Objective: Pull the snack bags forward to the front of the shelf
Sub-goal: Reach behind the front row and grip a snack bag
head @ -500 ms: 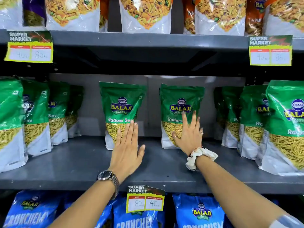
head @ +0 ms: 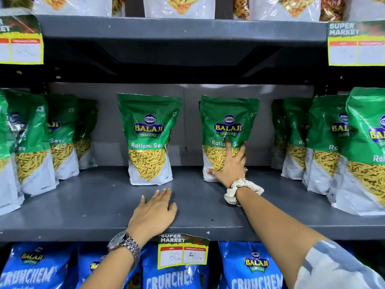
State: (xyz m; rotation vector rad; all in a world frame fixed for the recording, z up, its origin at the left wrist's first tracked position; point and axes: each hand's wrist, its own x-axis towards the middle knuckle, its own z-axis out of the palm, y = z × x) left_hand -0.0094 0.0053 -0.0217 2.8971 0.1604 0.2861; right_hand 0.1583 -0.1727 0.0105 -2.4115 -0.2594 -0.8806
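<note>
Two green Balaji Ratlami Sev snack bags stand upright at the back of the grey middle shelf (head: 62, 207). The left middle bag (head: 149, 130) stands alone, untouched. My left hand (head: 154, 211), with a watch at the wrist, lies flat on the shelf a little in front of that bag, fingers apart and holding nothing. My right hand (head: 230, 163) is spread over the lower front of the right middle bag (head: 228, 119), thumb at its bottom left corner and fingers reaching its right edge. A white scrunchie sits on that wrist.
Rows of the same green bags (head: 33, 142) run front to back at the left, and more green bags (head: 362, 151) at the right. Blue Crunchem bags (head: 250, 268) fill the shelf below, behind a price tag (head: 183, 250). The upper shelf (head: 179, 28) overhangs.
My left hand has drawn back from the left middle bag and now lies on the shelf. My right hand has settled onto the right middle bag. The view has come closer.
</note>
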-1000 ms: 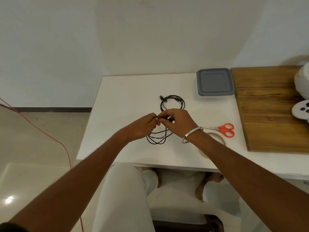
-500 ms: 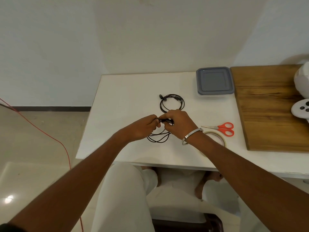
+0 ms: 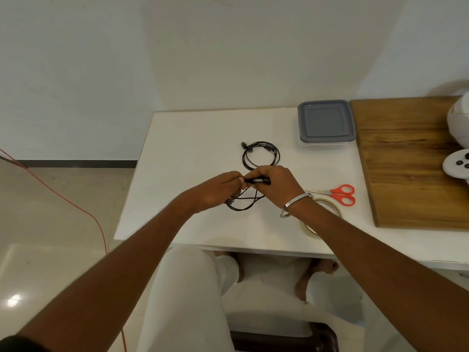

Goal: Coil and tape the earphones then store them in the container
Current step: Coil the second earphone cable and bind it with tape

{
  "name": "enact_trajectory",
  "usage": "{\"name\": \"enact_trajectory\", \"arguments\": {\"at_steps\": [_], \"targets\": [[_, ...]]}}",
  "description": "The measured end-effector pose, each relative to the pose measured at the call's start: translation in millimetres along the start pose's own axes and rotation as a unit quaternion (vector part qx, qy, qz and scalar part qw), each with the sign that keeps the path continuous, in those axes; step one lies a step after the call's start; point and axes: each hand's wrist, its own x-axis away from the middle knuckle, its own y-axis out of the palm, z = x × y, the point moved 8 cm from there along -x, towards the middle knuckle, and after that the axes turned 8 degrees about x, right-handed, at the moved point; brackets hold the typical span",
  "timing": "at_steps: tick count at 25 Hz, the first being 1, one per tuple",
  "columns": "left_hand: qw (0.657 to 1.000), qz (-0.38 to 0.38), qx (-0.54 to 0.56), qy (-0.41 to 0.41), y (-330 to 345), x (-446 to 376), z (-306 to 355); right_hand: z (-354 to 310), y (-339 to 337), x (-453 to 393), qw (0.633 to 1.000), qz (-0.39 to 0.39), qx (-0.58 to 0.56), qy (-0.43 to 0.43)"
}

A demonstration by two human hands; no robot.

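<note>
Black earphones (image 3: 245, 203) hang in loose loops between my two hands above the white table (image 3: 193, 138). My left hand (image 3: 219, 190) pinches one side of the bunched cable, and my right hand (image 3: 275, 185) grips the other side, where a black bundle shows between the fingers. A second black earphone coil (image 3: 261, 156) lies on the table just beyond my hands. The container (image 3: 326, 123), closed with a grey lid, stands at the table's far right. A roll of clear tape (image 3: 330, 207) lies partly under my right wrist.
Red-handled scissors (image 3: 340, 194) lie right of my right hand. A wooden board (image 3: 406, 161) covers the table's right side, carrying white devices (image 3: 456, 166). A red cable (image 3: 63, 199) runs across the floor at left. My knees show below the table's front edge.
Both hands have kept the cable between them and drawn it into a tighter bunch; the hanging loops are shorter. The coil on the table has not moved.
</note>
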Motion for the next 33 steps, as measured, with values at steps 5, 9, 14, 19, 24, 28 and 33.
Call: {"name": "enact_trajectory", "arguments": {"at_steps": [5,9,14,19,24,28,33], "targets": [[0.996,-0.042,0.077,-0.018,3,-1,-3,-5,-5,5,0.999,0.023,-0.018,-0.044],[0.99,-0.071,0.117,-0.023,5,-2,-3,-6,-8,6,0.997,0.037,-0.005,-0.068],[0.985,-0.094,0.14,-0.02,6,-3,-3,-8,-11,5,0.995,0.038,-0.002,-0.089],[0.995,-0.074,0.058,0.016,4,-1,3,1,-10,3,0.998,0.028,-0.034,-0.052],[0.986,0.0,-0.151,0.073,-1,-4,8,13,-2,1,0.998,-0.009,-0.064,0.011],[0.961,0.038,-0.244,0.125,4,-4,14,20,1,4,0.988,-0.024,-0.125,0.089],[0.946,0.061,-0.275,0.164,9,-8,11,37,17,10,0.936,-0.083,-0.264,0.218]]}}
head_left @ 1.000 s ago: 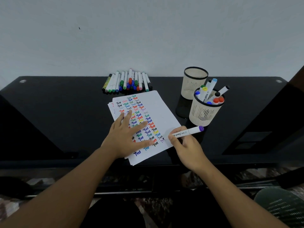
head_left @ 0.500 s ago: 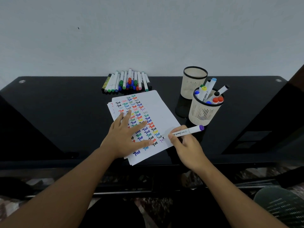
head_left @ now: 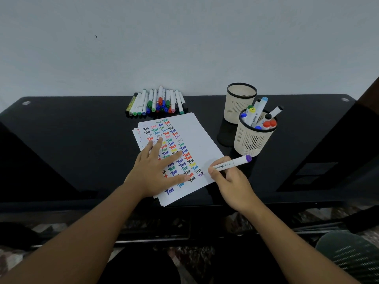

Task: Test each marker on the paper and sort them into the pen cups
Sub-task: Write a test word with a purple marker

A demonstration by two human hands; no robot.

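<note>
Head view, left to right. Left hand (head_left: 155, 171): fingers straight and spread, pressing flat on the paper (head_left: 196, 140), a small stack lying askew on the black table (head_left: 71, 140). The top sheet carries rows of coloured "Test" marks; a faint purple mark sits at its near right edge, just beside the pen tip. Behind the paper, untested markers (head_left: 158, 103) lie in a row against the wall. Right hand (head_left: 229, 181): fingers curled round a purple marker (head_left: 231, 163), tip at the sheet's near right edge, capped purple end pointing towards the cups. Near cup (head_left: 254, 138): holds several markers, standing just beyond the purple cap. Far cup (head_left: 240, 101): appears empty, touching or just behind the near one; which cannot be told.

Risks, as judged: the tip is so close to the edge that a stroke may run onto the table; the raised cap end may knock the near cup as the hand lifts; the faint mark may lead to a wrong cup choice.
</note>
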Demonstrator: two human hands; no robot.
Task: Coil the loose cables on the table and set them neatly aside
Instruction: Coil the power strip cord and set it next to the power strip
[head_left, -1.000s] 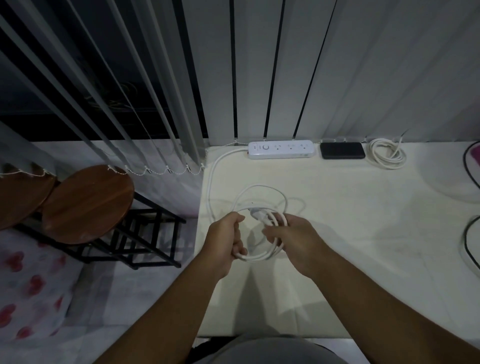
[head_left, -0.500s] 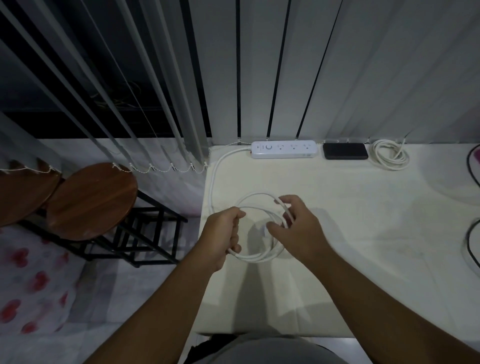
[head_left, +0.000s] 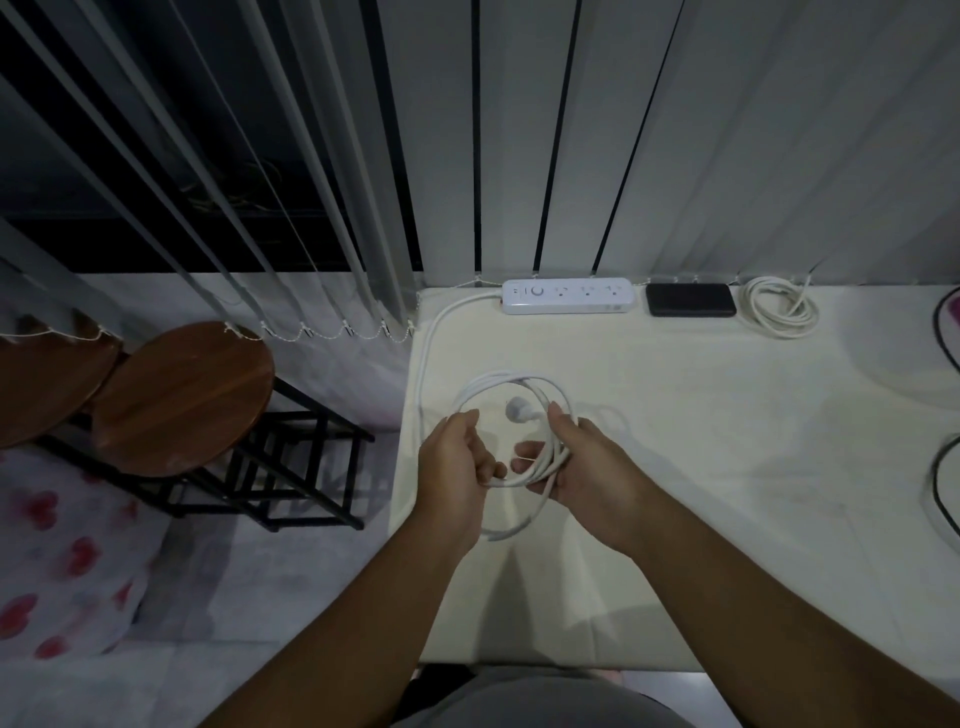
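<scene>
Fingers (head_left: 524, 448) of right hand (head_left: 592, 467) curled around white cable coil (head_left: 511, 384); left hand (head_left: 457, 457) pinching its near loop. Held just above counter (head_left: 675, 467), at 11 o'clock. Second coil (head_left: 776, 306) at 1 o'clock.

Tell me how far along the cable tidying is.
Done: one coiled white cable lies at the table's back edge, beside the black device. In hand: the right hand grips a bundle of white cable loops while the left hand holds the loose end. Left: finishing this coil, setting it aside, then the dark cables at the table's right edge.
</scene>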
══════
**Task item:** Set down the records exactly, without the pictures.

**Exercise solution:**
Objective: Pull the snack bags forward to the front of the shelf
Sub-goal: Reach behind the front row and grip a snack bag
head @ -500 ms: 
head @ +0 ms: 
State: (xyz m; rotation vector rad; all in a world frame fixed for the recording, z up, its origin at the left wrist's first tracked position; point and axes: each hand's wrist, its own x-axis towards the middle knuckle, its own z-axis out of the palm, y = z × x) left_hand -0.0094 0.0053 -0.0217 2.8971 0.1604 0.2861; right_hand 0.1583 -0.1727 0.0105 -2.4115 -0.2594 -0.8806
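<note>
Two green Balaji Ratlami Sev snack bags stand upright at the back of the grey middle shelf (head: 62, 207). The left middle bag (head: 149, 130) stands alone, untouched. My left hand (head: 154, 211), with a watch at the wrist, lies flat on the shelf a little in front of that bag, fingers apart and holding nothing. My right hand (head: 230, 163) is spread over the lower front of the right middle bag (head: 228, 119), thumb at its bottom left corner and fingers reaching its right edge. A white scrunchie sits on that wrist.
Rows of the same green bags (head: 33, 142) run front to back at the left, and more green bags (head: 362, 151) at the right. Blue Crunchem bags (head: 250, 268) fill the shelf below, behind a price tag (head: 183, 250). The upper shelf (head: 179, 28) overhangs.
My left hand has drawn back from the left middle bag and now lies on the shelf. My right hand has settled onto the right middle bag. The view has come closer.
</note>
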-1000 ms: 
-500 ms: 
+0 ms: 

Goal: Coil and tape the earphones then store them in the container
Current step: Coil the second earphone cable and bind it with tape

{
  "name": "enact_trajectory",
  "usage": "{\"name\": \"enact_trajectory\", \"arguments\": {\"at_steps\": [_], \"targets\": [[_, ...]]}}",
  "description": "The measured end-effector pose, each relative to the pose measured at the call's start: translation in millimetres along the start pose's own axes and rotation as a unit quaternion (vector part qx, qy, qz and scalar part qw), each with the sign that keeps the path continuous, in those axes; step one lies a step after the call's start; point and axes: each hand's wrist, its own x-axis away from the middle knuckle, its own y-axis out of the palm, z = x × y, the point moved 8 cm from there along -x, towards the middle knuckle, and after that the axes turned 8 degrees about x, right-handed, at the moved point; brackets hold the typical span",
  "timing": "at_steps: tick count at 25 Hz, the first being 1, one per tuple",
  "columns": "left_hand: qw (0.657 to 1.000), qz (-0.38 to 0.38), qx (-0.54 to 0.56), qy (-0.41 to 0.41), y (-330 to 345), x (-446 to 376), z (-306 to 355); right_hand: z (-354 to 310), y (-339 to 337), x (-453 to 393), qw (0.633 to 1.000), qz (-0.39 to 0.39), qx (-0.58 to 0.56), qy (-0.43 to 0.43)"
}

A demonstration by two human hands; no robot.

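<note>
Black earphones (image 3: 245, 203) hang in loose loops between my two hands above the white table (image 3: 193, 138). My left hand (image 3: 219, 190) pinches one side of the bunched cable, and my right hand (image 3: 275, 185) grips the other side, where a black bundle shows between the fingers. A second black earphone coil (image 3: 261, 156) lies on the table just beyond my hands. The container (image 3: 326, 123), closed with a grey lid, stands at the table's far right. A roll of clear tape (image 3: 330, 207) lies partly under my right wrist.
Red-handled scissors (image 3: 340, 194) lie right of my right hand. A wooden board (image 3: 406, 161) covers the table's right side, carrying white devices (image 3: 456, 166). A red cable (image 3: 63, 199) runs across the floor at left. My knees show below the table's front edge.
Both hands have kept the cable between them and drawn it into a tighter bunch; the hanging loops are shorter. The coil on the table has not moved.
</note>
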Motion for the next 33 steps, as measured, with values at steps 5, 9, 14, 19, 24, 28 and 33.
Call: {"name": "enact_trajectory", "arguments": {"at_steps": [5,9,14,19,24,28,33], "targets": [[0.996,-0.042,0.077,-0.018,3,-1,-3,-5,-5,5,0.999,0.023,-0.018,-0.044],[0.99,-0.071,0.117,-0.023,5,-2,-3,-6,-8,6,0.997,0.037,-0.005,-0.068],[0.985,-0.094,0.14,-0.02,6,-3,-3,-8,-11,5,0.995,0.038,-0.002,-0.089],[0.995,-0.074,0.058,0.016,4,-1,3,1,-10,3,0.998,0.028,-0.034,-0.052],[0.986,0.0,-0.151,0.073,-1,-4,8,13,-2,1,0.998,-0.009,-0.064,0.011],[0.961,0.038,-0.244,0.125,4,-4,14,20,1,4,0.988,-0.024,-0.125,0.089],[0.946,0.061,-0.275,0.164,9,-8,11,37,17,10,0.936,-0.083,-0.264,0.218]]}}
head_left @ 1.000 s ago: 
head_left @ 0.500 s ago: 
head_left @ now: 

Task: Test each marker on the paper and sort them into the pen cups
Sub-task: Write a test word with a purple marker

A demonstration by two human hands; no robot.

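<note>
Head view, left to right. Left hand (head_left: 155, 171): fingers straight and spread, pressing flat on the paper (head_left: 196, 140), a small stack lying askew on the black table (head_left: 71, 140). The top sheet carries rows of coloured "Test" marks; a faint purple mark sits at its near right edge, just beside the pen tip. Behind the paper, untested markers (head_left: 158, 103) lie in a row against the wall. Right hand (head_left: 229, 181): fingers curled round a purple marker (head_left: 231, 163), tip at the sheet's near right edge, capped purple end pointing towards the cups. Near cup (head_left: 254, 138): holds several markers, standing just beyond the purple cap. Far cup (head_left: 240, 101): appears empty, touching or just behind the near one; which cannot be told.

Risks, as judged: the tip is so close to the edge that a stroke may run onto the table; the raised cap end may knock the near cup as the hand lifts; the faint mark may lead to a wrong cup choice.
</note>
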Demonstrator: two human hands; no robot.
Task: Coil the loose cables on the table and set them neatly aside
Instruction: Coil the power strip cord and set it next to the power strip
[head_left, -1.000s] 
[head_left, -0.500s] 
[head_left, +0.000s] 
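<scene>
Fingers (head_left: 524, 448) of right hand (head_left: 592, 467) curled around white cable coil (head_left: 511, 384); left hand (head_left: 457, 457) pinching its near loop. Held just above counter (head_left: 675, 467), at 11 o'clock. Second coil (head_left: 776, 306) at 1 o'clock.

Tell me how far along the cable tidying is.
Done: one coiled white cable lies at the table's back edge, beside the black device. In hand: the right hand grips a bundle of white cable loops while the left hand holds the loose end. Left: finishing this coil, setting it aside, then the dark cables at the table's right edge.
</scene>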

What precedes this is the full answer.